A new clinical study offers hope of a therapy for the UK’s 250,000 adult and child ME sufferers: Times Online, 11 January 2007

A new clinical study offers hope of a therapy for the UK’s 250,000 adult and child ME sufferers

Drug to be tested on ME patients

by Rebecca Anne Smith, Times Online

A new clinical study offers hope of a therapy for the UK’s 250,000 adult and child ME sufferers

A new clinical study suggests there may be hope of a therapy for some of the estimated 250,000 adults and children in the UK who suffer from the debilitating effects of myalgic encephalopathy (ME). There is currently no cure for ME, also known as chronic fatigue syndrome (CFS), which is a disorder that affects people of all ages and social classes.

During a three-year trial at Stanford University, a small group of ME patients who had shown symptoms related to the herpes virus were given the drug valganciclovir, an anti-viral drug that is often used to treat herpes-related diseases. Of the 25 patients treated, 21 responded with significant improvement. Those who responded to the drug had developed ME after an initial flu-like illness, while the non-responders had suffered no initial flu.

“This could be a solution for a subset of patients, but that subset could be quite large,” said Kristin Loomis, executive director of the HHV-6 Foundation. “These viruses have been suspected in CFS for decades, but researchers couldn’t prove it because they are so difficult to detect in the blood.”
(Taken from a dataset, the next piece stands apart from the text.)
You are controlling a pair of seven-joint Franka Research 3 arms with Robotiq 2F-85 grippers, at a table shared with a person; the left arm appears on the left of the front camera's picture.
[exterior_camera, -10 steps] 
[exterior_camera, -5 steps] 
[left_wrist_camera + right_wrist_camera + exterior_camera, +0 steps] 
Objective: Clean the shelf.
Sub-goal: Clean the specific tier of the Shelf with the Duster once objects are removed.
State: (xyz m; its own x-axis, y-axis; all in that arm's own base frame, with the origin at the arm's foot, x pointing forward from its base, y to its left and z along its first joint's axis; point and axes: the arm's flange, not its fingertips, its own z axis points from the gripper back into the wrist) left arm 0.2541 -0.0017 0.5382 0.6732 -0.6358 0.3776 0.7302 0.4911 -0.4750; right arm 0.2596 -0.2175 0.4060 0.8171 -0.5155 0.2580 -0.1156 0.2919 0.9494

ME has been classified by the World Health Organization as a neurological disorder that often begins with routine flu-like symptoms, but can result in years of chronic, painful fatigue. In January 2002, Liam Donaldson, the Government’s chief medical officer, declared ME a genuine chronic illness that may cause profound, prolonged illness.

The majority of ME sufferers range from young people in their teens to adults in their early thirties and forties. “Many people are still unaware that ME also affects children and young adults,” said Wendy Holloway, a representative at AYME, a UK charity for young people with ME.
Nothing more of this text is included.